3. I was asked to be a regular blogger at the Anglican's Writer's Block which is an online theology resource for the entire Anglican Church. It seeks to cultivate theological conversation not only among academics within the Anglican Church, but rather among the laity for the sake of ordering the Church's words and deeds after the Gospel of Jesus Christ. I will be posting on the doctrine of revelation and the doctrine of election in the coming weeks, which will primarily be targeted for the common reader. The topics alone are daunting, not to mention trying to relate such crucial and often high-brow doctrines to the laity. But I am thrilled at the opportunity to connect these doctrines to the very heart of everyday life. What could be more beneficial? Go here to learn more.
4. I was accepted into the MTh program at the University of Aberdeen! I am still waiting to hear from Princeton Theological Seminary (I applied for the M.Div program). I am starting the application process for a few scholarships, but at this point, I am at an impasse. I feel the weight of my decision more and more everyday. Both institutions would offer exceptional resources to study the theology of Karl Barth. Princeton is close to my parent's home, so I would be able to live at home and spend those days with my beloved Grams before she eventually transitions into supervised living. But in terms of Aberdeen ... well, let's face it, we are talking about Scotland! There are positives and negatives to both decisions, and I have a lot more thinking to do. Regardless, I am thrilled for these opportunities (if PTS accepts me, obviously!).

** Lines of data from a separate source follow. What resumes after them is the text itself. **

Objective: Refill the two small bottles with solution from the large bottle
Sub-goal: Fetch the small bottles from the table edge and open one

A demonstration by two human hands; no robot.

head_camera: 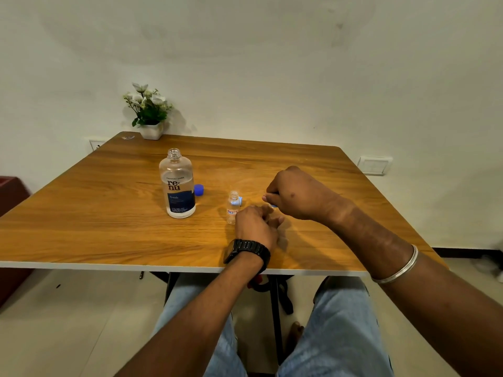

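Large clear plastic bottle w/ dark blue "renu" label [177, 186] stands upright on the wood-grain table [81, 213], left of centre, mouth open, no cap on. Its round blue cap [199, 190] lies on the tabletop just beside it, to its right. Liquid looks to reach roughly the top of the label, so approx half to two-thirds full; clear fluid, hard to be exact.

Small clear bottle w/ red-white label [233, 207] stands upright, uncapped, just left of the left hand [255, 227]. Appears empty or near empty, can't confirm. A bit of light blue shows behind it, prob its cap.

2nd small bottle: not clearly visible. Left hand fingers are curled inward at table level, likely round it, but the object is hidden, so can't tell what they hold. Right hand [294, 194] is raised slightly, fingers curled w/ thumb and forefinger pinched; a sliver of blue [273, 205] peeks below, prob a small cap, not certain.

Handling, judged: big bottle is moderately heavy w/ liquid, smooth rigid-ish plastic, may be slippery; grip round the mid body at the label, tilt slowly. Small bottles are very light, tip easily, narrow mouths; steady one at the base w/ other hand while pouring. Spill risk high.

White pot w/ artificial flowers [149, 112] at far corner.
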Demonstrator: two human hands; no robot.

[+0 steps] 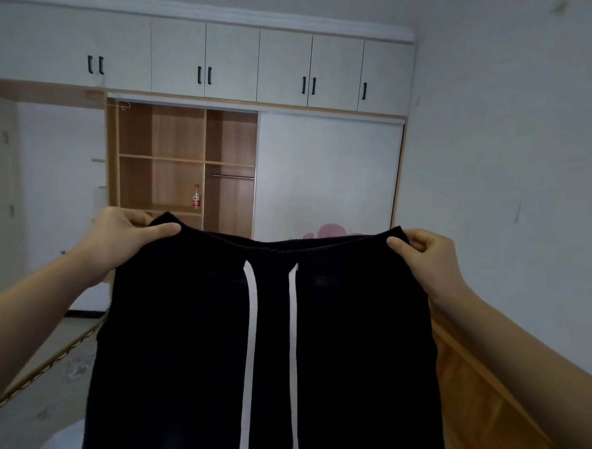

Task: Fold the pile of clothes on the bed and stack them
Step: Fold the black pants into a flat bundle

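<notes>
White wardrobe (328,171) at far wall holds a red-labelled bottle (196,195) (writing unreadable). Both arms extended: left hand (129,236) and right hand (426,255) each pinch a waistband corner of black trousers (185,338), hanging above the bed (57,376).

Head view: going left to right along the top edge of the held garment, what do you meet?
Left hand gripping the waistband corner → left white drawstring → right white drawstring → right hand gripping the other corner of the black trousers.
</notes>
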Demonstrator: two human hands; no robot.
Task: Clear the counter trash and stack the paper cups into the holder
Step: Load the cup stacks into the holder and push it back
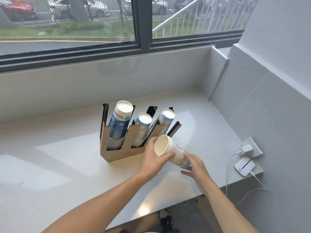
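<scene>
White paper makes up the short stack of cups (171, 153) held in the air over the pale bench (55, 165), just in front of the right end of the cup holder (117, 148). The stack lies on its side, its open mouth turned toward the camera and to the left, its base pointing down to the right. The left hand (154, 158) grips the stack near the rim, fingers (152, 140) wrapped around the far side and thumb on the near side. The right hand (196, 170) meets the stack at its base end, fingers (189, 154) curled over the top of it; how firmly it holds cannot be told.

The holder stands upright on the bench with three slots. The left slot carries a tall stack of blue-printed cups (120, 121), base up. The middle slot carries a shorter stack (143, 126), and the right slot carries a leaning stack (165, 119), both base up.

At the bench's right edge a white charger (247, 148) sits plugged into a wall socket (256, 149), with a small white device (244, 167) lying beside it, cables attached.
</scene>
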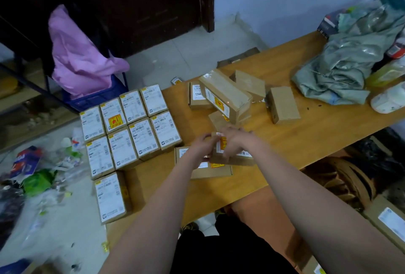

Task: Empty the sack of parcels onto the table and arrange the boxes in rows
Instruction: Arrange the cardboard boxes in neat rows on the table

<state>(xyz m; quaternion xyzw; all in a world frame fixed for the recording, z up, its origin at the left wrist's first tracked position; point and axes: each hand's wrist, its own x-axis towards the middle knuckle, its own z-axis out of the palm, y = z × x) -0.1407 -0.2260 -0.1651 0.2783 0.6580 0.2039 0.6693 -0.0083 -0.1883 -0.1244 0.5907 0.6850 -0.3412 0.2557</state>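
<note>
Cardboard is gripped by both hands: a small brown box is held between the left hand and the right hand, fingers closed on its opposite sides, just above another box lying flat on the wooden table. Left of the left hand, nine boxes are already set label-up in tidy rows. Beyond the hands, loose boxes lie tumbled, one leaning across others. Far to the right of the right hand, the sack is slumped, crumpled and apparently emptied.

To be done well, the held box should be turned label-up and pushed flush beside the last row. The boxes are rectangular, matte, sharp-edged, with glossy tape and white printed labels.
</note>
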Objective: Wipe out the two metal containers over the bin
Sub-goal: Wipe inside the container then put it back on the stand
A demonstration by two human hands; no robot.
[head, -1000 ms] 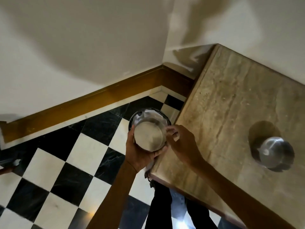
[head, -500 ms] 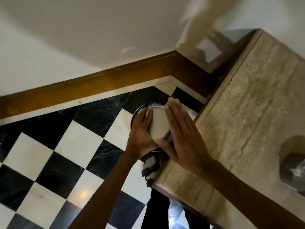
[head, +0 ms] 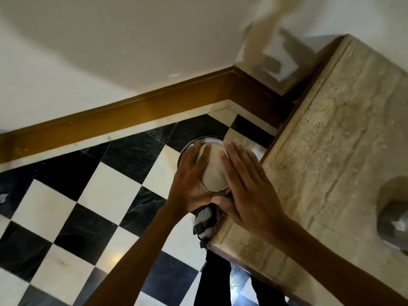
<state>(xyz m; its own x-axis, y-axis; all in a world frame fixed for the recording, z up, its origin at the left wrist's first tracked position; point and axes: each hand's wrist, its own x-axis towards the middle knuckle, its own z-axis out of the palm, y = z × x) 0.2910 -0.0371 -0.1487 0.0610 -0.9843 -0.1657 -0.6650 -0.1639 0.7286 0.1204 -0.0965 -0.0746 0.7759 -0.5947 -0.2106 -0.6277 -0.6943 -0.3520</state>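
Head view: the left hand (head: 189,180) wraps around a metal container (head: 213,171), gripping its side, held above the bin (head: 189,146) on the checkered floor (head: 110,195). The container's visible round face looks pale and dull; whether anything is inside cannot be told. The right hand (head: 245,184) lies flat, fingers extended together, against the container's right side. A second container (head: 395,226) sits blurred on the stone table (head: 331,151) at the right edge, contents unclear.

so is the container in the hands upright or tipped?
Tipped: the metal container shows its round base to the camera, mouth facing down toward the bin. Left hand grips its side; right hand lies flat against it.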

5. I graduate in May with a Masters in Theology from Gordon-Conwell Theological Seminary. I am really excited about finally crossing the finish line after three wonderful, difficult, taxing, joyful years here at GCTS. I remember doubting whether or not I should attend GCTS, and now I can't imagine who I would be if I didn't choose to take the leap of faith. Before I came to seminary, I knew I felt "called" (whatever that means) to seminary, but I had my doubts (read: debt). But it was through my time at Gordon-Conwell, the life-shaping classes I've taken at Harvard Divinity, and the exposure to Karl Barth's theology that I realized I have a desire to pursue a place in academia. More than that, I can't believe how much the Lord has taught me through the past three years, especially about relationships. To say I've been broken on more than one occasion would not be an exaggeration. The Lord has graciously revealed so much to me about my own shortcomings and has given me grace through friendships and mentors who have reminded me that this is what the life of the Christian is all about. Despite everything, I can't say enough good things about GCTS and my time in seminary.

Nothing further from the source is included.